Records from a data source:
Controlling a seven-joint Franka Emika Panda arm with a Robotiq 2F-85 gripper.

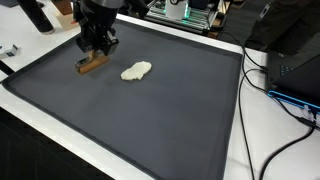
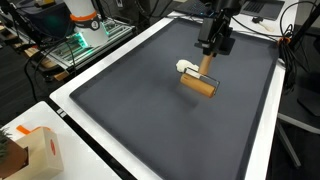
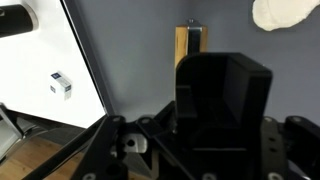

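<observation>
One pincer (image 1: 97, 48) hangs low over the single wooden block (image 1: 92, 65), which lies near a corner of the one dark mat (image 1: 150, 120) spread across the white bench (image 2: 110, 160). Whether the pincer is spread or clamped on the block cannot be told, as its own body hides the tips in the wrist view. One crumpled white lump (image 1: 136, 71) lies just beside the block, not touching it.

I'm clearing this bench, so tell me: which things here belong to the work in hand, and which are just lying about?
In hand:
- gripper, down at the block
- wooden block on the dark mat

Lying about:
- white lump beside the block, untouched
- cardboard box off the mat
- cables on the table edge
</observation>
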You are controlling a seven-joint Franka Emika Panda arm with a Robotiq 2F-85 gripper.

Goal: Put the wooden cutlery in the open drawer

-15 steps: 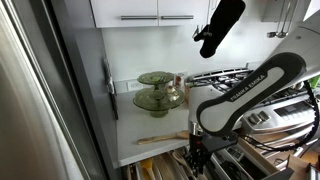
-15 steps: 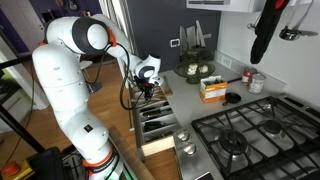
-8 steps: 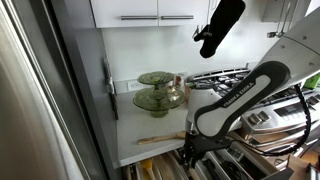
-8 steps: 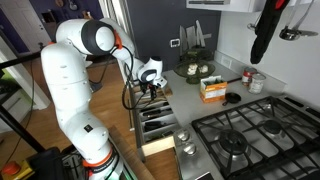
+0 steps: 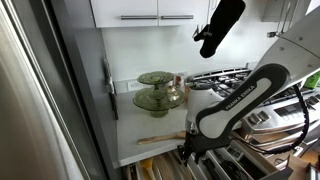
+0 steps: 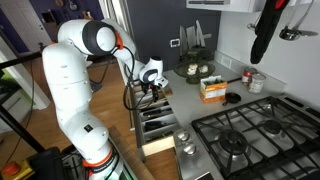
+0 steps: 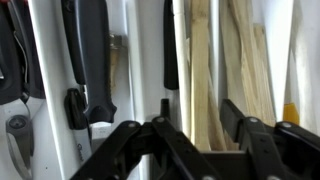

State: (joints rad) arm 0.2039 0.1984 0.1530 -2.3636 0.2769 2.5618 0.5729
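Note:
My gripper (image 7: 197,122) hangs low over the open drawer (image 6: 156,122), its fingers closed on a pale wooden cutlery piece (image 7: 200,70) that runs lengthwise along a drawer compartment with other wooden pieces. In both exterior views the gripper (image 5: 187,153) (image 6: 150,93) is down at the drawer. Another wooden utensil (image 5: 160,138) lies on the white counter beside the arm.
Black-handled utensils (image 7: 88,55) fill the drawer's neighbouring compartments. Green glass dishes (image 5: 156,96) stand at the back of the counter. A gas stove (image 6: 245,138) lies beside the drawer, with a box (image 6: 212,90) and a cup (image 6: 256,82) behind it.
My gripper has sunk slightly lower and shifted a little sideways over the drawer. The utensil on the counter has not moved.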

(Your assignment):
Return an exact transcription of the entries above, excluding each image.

(Response area):
Controlling a seven-joint Franka Emika Panda arm with a Robotiq 2F-85 gripper.


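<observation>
One pincer (image 1: 97, 48) hangs low over the single wooden block (image 1: 92, 65), which lies near a corner of the one dark mat (image 1: 150, 120) spread across the white bench (image 2: 110, 160). Whether the pincer is spread or clamped on the block cannot be told, as its own body hides the tips in the wrist view. One crumpled white lump (image 1: 136, 71) lies just beside the block, not touching it.

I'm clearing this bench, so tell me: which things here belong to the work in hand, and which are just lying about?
In hand:
- gripper, down at the block
- wooden block on the dark mat

Lying about:
- white lump beside the block, untouched
- cardboard box off the mat
- cables on the table edge
</observation>
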You are controlling a seven-joint Franka Emika Panda arm with a Robotiq 2F-85 gripper.

Goal: Put the wooden cutlery in the open drawer

-15 steps: 
-15 steps: 
-8 steps: 
-8 steps: 
+0 steps: 
+0 steps: 
+0 steps: 

State: (joints rad) arm 0.2039 0.1984 0.1530 -2.3636 0.2769 2.5618 0.5729
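Note:
My gripper (image 7: 197,122) hangs low over the open drawer (image 6: 156,122), its fingers closed on a pale wooden cutlery piece (image 7: 200,70) that runs lengthwise along a drawer compartment with other wooden pieces. In both exterior views the gripper (image 5: 187,153) (image 6: 150,93) is down at the drawer. Another wooden utensil (image 5: 160,138) lies on the white counter beside the arm.
Black-handled utensils (image 7: 88,55) fill the drawer's neighbouring compartments. Green glass dishes (image 5: 156,96) stand at the back of the counter. A gas stove (image 6: 245,138) lies beside the drawer, with a box (image 6: 212,90) and a cup (image 6: 256,82) behind it.
My gripper has sunk slightly lower and shifted a little sideways over the drawer. The utensil on the counter has not moved.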

The output for this exercise is now complete.